5. Inclure les utilisateurs finaux
« Marie, pour pouvoir t’aider, nous avoir besoin de savoir avec qui tu as envie de travailler ». Ayant toujours été salariée, je ne m’étais jamais autorisé cette question mais j’ai surtout eu envie d’en savoir plus sur mes cibles potentielles… et vite ! Les sessions 2 et 3 ont été construites afin d’inclure des témoignages de segments cibles. Nous avons ainsi mis en commun notre réseau pour réaliser des interviews empathiques avec des PME, des multinationales et le secteur public. Cette méthode était aussi un moyen de valoriser notre travail expérimental à l’extérieur de notre groupe. Pour nous tous, ce fut un exercice nouveau et certainement celui qui a demandé le plus d’engagement. Mais le fait d’inclure des utilisateurs finaux nous a permis d’éviter de faire des fausses hypothèses et de travailler avec de la vraie data. Résultats : des surprises et une grande itération.
6. Dire Merci
Comment remercier ces personnes qui ont donné de leur temps et de leur énergie pour un projet dans lequel ils n’ont aucun enjeu professionnel ou personnel ? J’ai choisi de leur offrir une expérience immersive, unique et qui demande un certain lâcher-prise, à l’image de notre expérimentation : un dîner chez l’habitant grâce à la plateforme EatWith.
Et après ?
Après 4 mois d’expérimentation, je suis revenue sur les attentes formulées par les co-participants lors de notre première rencontre et j’espère pouvoir dire sans prétention que nous avons fait un très beau chemin ensemble ! A chaque fois, j’ai été frappée par leur engagement, leur envie de m’aider avec sincérité, et leur curiosité pour de nouvelles méthodes de travail.

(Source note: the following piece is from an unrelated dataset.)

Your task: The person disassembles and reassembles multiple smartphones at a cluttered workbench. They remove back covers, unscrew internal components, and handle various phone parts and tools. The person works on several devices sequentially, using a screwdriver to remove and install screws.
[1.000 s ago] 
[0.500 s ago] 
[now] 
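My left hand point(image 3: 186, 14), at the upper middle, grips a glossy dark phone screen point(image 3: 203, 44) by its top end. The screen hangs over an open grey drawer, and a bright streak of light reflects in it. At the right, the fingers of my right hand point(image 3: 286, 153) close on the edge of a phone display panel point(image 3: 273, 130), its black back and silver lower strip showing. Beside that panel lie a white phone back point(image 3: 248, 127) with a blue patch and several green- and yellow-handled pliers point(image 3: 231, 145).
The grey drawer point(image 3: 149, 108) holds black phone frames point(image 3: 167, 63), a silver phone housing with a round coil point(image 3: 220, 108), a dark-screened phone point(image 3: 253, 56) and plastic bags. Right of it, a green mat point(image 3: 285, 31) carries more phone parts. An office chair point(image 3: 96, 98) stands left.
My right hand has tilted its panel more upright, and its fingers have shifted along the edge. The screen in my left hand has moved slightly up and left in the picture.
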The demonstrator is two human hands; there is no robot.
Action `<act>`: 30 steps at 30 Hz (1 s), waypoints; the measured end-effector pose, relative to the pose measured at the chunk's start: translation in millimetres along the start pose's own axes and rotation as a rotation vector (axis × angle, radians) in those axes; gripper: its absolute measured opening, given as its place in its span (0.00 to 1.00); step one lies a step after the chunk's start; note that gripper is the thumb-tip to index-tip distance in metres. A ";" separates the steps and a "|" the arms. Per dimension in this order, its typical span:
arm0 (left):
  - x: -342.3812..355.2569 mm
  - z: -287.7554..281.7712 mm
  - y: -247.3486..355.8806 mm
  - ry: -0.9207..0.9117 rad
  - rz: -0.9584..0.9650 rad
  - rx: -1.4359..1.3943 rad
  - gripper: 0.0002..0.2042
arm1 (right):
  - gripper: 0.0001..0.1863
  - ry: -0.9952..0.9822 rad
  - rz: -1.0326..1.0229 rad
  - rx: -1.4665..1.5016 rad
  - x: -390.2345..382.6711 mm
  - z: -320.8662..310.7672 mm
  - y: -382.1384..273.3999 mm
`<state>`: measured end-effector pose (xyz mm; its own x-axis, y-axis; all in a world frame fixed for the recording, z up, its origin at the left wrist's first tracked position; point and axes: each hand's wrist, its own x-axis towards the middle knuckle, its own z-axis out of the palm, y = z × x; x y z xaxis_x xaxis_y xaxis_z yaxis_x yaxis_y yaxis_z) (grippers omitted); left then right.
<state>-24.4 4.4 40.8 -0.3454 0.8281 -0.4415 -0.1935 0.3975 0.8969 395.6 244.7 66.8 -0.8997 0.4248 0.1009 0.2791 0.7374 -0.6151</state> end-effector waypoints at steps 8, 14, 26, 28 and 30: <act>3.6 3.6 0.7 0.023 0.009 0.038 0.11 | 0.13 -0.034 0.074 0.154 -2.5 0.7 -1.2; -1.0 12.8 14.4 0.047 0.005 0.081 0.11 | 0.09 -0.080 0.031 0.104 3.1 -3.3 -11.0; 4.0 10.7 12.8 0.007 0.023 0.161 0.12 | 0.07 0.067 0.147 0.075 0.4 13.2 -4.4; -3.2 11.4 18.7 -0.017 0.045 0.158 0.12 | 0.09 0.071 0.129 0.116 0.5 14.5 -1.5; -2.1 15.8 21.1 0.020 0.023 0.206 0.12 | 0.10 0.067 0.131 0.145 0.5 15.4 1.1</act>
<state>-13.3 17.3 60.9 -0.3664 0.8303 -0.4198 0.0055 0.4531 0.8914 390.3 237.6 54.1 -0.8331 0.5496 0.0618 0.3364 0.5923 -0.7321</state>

Plus personnellement, cette expérience collaborative m’a poussée à passer à l’action plus rapidement que prévu mais en ayant pris conscience, de manière neutre, de tout l’écosystème entourant mon service. J’ai aussi expérimenté la triple posture « sponsor/facilitatrice/participante » et un vrai lâcher-prise face à des personnes pour qui j’ai une grande estime, et donc une certaine peur de montrer ma vulnérabilité. Plus que des personnes de confiance, je me suis construite des alliés qui m’ont permis d’assumer et d’exprimer à voix haute mon projet professionnel.